JPH0447267A - Automatic apparatus for chemical analysis - Google Patents

Abstract

PURPOSE:To improve the treating capacity of a chemical analysis without increasing the area of reaction lines, by providing a plurality of reaction lines which can rotate at independent cycle times from each other in the same plane. CONSTITUTION:A plurality of reaction vessels 2 are disposed and form a reaction line 15 in a constant temperature bath 1. The reaction line 15 is made up of a double circle of an inside reaction line 15A and an outside reaction line 15B disposed within the same plane and these lines are so constructed that they can be moved intermittently in the direction of arrows at independent cycle times of each other by first and second driving sources 21 and 22 respectively.

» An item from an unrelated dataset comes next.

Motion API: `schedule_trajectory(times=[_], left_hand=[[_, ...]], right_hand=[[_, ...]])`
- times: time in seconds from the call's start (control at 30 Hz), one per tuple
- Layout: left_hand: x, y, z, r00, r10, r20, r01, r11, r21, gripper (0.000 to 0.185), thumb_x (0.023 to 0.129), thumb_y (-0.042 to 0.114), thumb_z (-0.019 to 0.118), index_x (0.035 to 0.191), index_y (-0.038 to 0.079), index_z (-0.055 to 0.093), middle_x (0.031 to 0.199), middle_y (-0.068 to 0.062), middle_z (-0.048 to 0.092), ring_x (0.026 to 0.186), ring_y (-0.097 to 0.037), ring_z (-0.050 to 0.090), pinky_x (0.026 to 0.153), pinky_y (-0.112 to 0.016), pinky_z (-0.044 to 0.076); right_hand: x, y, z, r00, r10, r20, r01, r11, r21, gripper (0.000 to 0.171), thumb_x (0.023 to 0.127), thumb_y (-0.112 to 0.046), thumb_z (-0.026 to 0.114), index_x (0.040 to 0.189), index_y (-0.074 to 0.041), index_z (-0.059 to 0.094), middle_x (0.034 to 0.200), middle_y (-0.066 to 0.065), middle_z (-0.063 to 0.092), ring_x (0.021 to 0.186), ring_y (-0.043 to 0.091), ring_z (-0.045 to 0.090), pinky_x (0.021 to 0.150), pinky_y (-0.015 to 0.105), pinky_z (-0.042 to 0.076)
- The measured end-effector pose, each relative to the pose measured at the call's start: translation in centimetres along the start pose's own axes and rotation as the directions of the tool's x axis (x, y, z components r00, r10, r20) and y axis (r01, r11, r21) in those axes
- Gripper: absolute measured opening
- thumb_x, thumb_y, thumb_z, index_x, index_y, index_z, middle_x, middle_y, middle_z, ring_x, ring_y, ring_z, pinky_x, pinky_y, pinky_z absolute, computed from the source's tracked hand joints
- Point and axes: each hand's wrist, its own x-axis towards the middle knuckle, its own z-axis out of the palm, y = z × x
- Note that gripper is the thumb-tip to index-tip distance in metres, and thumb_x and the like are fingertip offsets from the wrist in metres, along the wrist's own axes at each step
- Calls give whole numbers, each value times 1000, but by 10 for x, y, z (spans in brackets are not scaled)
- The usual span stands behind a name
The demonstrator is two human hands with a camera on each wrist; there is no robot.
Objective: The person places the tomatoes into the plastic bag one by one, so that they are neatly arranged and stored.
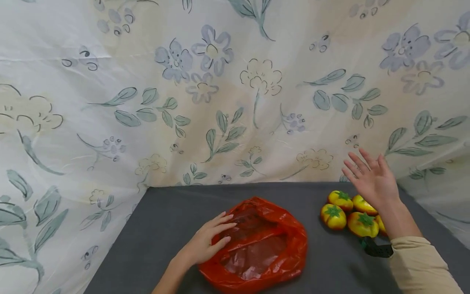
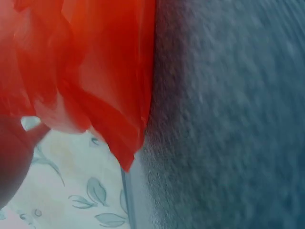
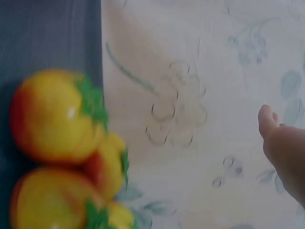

CPU 16 controls the inside reaction line 15A and the outside reaction line 15B making up the reaction line 15 of an analyzing apparatus and the first and second driving sources 21 and 22 and makes them execute treatment for analysis at a prescribed cycle time. According to this constitution, a treating capacity can be improved without increasing the area of the reaction line.

Description

DETAILED DESCRIPTION OF THE INVENTION [Object of the Invention] (Industrial Application Field) The present invention relates to an automatic chemical analyzer equipped with a reaction line that rotates endlessly at an arbitrary cycle time.

(Prior art) For example, serum collected from a human body is used as a sample, a desired reagent is reacted with the sample, and the concentration of a specific component in the reaction solution is measured by, for example, a colorimetric method to obtain a desired item, e.g. Total protein (TP).

2. Description of the Related Art Automated chemical analyzers are known that chemically analyze items such as oxygen (UA) and neutral fats (TG) for diagnosis. When conducting such chemical analysis, in most cases, a request is made to test multiple items for one type of sample, so it is desirable to improve the efficiency of the test, and the average time per hour is usually used as a guide to the ability of the analyzer. It shows how much inspection (test) can be performed.

For example, if there is an analyzer that can perform 20 tests on each of 30 patients per hour, the analyzer's capacity will be 600 tests/hour.

Similarly, assuming that there is an analyzer capable of testing 25 items on each of 50 patients per hour, the capacity of this analyzer is 1250 tests/hour.

For example, in the case of an analyzer with a capacity of 600 tests/hour, the time required for one test cycle is 6 seconds, so
A series of steps required for analysis work, such as sample dispensing, reagent dispensing, stirring, photometry, and cleaning, must be completed within these 6 seconds. This one-cycle time will be much shorter with a highly capable analyzer.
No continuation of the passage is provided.